La langue des soignants

Qu’en est-il de la place des 50 millions de professionnels réglementés en Europe à l’heure où la France transpose une directive européenne sur l’accès partiel (cf. notre numéro de février) ? « Il y a un contexte avec des traités qui ont prévu la liberté de circulation et de prestation de services, explique Olivier Coppens, attaché économique à la représentation de la Commission européenne en France. Et le contexte économique fait que nous devons trouver des leviers de croissance et d’emploi au niveau européen tout en garantissant l’intérêt général. » Au niveau local, cette libre circulation peut être source de complications pour les professionnels. « Nous, les professionnels de santé, sommes en grande difficulté car, face à la libre circulation, on ne nous donne pas les moyens de contrôler la maîtrise de la langue française des professionnels, souligne Pascale Mathieu, de l’Ordre des kinés. Beaucoup de patients nous remontent des difficultés relationnelles. » Pour Olivier Coppens, « la langue est certes un critère important, mais cela ne doit pas être discriminant. Les textes européens reconnaissent que c’est bloquant et demandent aux États, lorsqu’ils autorisent l’exercice d’un professionnel, de s’assurer de l’équivalence du diplôme et de la maîtrise de la langue. »

Le numérique change-t-il l’ordre des choses ?

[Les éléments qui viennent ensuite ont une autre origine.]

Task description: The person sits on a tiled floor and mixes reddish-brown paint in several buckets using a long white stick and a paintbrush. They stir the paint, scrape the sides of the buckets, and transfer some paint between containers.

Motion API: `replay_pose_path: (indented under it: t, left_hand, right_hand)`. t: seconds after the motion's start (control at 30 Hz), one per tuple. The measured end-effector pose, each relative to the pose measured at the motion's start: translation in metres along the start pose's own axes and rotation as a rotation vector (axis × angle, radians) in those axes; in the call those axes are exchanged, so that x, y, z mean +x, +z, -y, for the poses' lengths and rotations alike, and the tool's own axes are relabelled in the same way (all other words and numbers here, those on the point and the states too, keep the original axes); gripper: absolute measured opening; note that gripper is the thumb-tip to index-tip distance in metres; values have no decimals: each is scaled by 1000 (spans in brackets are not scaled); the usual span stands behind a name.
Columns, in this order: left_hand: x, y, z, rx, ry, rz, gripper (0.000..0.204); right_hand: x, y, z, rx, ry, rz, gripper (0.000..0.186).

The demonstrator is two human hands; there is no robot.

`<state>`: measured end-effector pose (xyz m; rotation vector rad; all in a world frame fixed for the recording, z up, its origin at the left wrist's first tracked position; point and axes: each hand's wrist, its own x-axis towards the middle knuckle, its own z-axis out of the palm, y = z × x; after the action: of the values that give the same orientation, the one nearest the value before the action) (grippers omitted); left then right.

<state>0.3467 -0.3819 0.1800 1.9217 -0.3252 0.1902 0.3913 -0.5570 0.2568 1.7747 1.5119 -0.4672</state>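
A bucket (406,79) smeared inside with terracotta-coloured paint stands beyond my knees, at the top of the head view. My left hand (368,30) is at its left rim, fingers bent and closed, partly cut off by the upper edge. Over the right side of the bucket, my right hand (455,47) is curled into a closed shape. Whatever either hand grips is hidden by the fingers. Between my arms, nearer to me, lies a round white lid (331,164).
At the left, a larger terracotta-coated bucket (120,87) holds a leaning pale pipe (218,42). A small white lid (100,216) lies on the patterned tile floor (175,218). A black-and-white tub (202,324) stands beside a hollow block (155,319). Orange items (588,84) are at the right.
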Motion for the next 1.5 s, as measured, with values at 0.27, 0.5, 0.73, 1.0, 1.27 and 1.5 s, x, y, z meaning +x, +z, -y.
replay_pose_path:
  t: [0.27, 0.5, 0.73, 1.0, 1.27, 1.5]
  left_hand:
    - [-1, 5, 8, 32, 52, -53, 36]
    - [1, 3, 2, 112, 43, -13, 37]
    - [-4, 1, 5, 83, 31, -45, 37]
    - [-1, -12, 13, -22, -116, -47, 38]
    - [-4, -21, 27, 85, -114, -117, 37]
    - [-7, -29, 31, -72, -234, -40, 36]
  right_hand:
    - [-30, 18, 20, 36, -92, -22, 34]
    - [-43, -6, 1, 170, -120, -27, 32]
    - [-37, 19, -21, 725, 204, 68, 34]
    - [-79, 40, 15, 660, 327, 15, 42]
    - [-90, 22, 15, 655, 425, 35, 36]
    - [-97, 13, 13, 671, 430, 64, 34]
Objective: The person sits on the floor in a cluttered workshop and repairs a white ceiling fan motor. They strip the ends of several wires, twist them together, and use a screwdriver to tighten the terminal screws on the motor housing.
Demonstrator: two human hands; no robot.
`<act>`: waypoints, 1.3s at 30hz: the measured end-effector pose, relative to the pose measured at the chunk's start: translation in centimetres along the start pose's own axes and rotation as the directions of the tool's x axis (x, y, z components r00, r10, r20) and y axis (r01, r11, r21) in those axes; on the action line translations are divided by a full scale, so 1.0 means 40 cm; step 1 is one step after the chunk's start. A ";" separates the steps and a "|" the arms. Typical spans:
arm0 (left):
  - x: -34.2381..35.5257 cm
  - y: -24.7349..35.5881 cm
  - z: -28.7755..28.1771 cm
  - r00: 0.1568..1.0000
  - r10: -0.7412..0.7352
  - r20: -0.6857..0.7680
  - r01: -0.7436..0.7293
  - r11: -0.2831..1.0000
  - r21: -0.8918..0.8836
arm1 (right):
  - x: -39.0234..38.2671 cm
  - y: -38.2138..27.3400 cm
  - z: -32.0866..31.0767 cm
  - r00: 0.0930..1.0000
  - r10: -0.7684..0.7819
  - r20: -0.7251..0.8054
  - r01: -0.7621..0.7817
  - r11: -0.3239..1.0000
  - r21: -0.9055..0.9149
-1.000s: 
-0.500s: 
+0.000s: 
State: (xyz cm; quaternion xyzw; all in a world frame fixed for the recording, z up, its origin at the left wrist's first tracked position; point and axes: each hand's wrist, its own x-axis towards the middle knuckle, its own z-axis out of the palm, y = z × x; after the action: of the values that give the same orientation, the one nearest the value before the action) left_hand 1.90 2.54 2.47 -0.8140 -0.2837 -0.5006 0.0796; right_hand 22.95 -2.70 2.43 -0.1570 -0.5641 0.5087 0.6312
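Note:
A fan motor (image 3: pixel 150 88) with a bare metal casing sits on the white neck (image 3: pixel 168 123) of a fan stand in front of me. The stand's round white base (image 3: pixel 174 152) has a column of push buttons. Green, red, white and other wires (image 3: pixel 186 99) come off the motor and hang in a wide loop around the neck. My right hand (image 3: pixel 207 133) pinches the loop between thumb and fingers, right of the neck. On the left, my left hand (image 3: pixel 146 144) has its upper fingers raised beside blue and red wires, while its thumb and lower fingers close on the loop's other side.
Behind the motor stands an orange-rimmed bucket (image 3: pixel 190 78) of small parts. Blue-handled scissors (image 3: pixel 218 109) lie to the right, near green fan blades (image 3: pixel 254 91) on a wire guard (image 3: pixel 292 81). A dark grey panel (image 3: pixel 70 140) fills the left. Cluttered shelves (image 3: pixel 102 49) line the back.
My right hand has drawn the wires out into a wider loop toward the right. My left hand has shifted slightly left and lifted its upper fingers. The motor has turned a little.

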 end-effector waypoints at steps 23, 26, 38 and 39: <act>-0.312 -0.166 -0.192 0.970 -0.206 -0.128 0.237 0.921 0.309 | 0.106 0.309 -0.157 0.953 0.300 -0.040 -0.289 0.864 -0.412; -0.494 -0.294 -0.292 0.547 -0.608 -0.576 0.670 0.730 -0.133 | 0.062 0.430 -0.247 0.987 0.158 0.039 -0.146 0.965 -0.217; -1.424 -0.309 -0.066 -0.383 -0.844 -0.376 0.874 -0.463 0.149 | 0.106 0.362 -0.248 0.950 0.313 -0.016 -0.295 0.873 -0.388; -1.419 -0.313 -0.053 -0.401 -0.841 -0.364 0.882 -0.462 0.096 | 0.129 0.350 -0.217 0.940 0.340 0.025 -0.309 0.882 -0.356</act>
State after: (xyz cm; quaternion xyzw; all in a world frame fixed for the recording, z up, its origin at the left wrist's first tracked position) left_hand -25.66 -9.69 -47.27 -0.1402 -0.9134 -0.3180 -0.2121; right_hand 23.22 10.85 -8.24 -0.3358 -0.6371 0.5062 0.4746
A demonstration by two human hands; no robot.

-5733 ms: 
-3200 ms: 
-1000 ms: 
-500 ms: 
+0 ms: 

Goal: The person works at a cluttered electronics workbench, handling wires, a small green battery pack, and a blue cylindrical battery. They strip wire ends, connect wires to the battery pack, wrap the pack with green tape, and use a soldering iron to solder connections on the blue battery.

« Aujourd’hui, le débat sur l’évolution du XXIe siècle dans le monde économique est traité de manière prophétique, analyse Jean-Hervé Lorenzi, membre du directoire de la banque Rothschild et président du Cercle des économistes, qui se présente comme un cercle de réflexion. Ce qui compte, est-ce de savoir quels sont les emplois qui vont être supprimés par le numérique ? » Au sein des professions réglementées, bien au-delà de savoir si des robots vont les remplacer, il s’agit selon lui de comprendre la manière dont les métiers seront impactés. Car, « lorsqu’on observe les deux derniers siècles, avec notamment la Révolution industrielle, la mécanique a consisté à observer des évolutions de l’emploi, suivies de la création d’un nouvel ordre ». Grégoire Leclerc, président de l’Observatoire de l’ubérisation, rappelle néanmoins que l’ubérisation, ce phénomène qui met en contact quasi instantané professionnels et usagers via les nouvelles technologies, est certes le résultat d’un nouveau modèle économique, mais il est aussi un révélateur de l’impact majeur des nouvelles technologies, à savoir le big data (l’utilisation de grands volumes de données), l’algorithmie (par le recours à une programmation informatique) et l’intelligence artificielle. « Il y a une structure autour du métier, alors on peut se préparer à affronter cette évolution, cette révolution, et donner des guides pratiques aux professionnels pour qu’ils en tirent le meilleur profit, espère Grégoire Leclerc. [Car, avec cette ubérisation], de nombreuses fenêtres s’ouvrent pour travailler autrement, il y a sur le marché l’émergence de millions de savoir-faire différents. » Une situation qui, selon lui, déstabilise les professions réglementées avec par exemple l’émergence des plateformes qui permettent de prendre des rendez-vous en ligne, qui comparent les professionnels ou encore donnent des renseignements en ligne.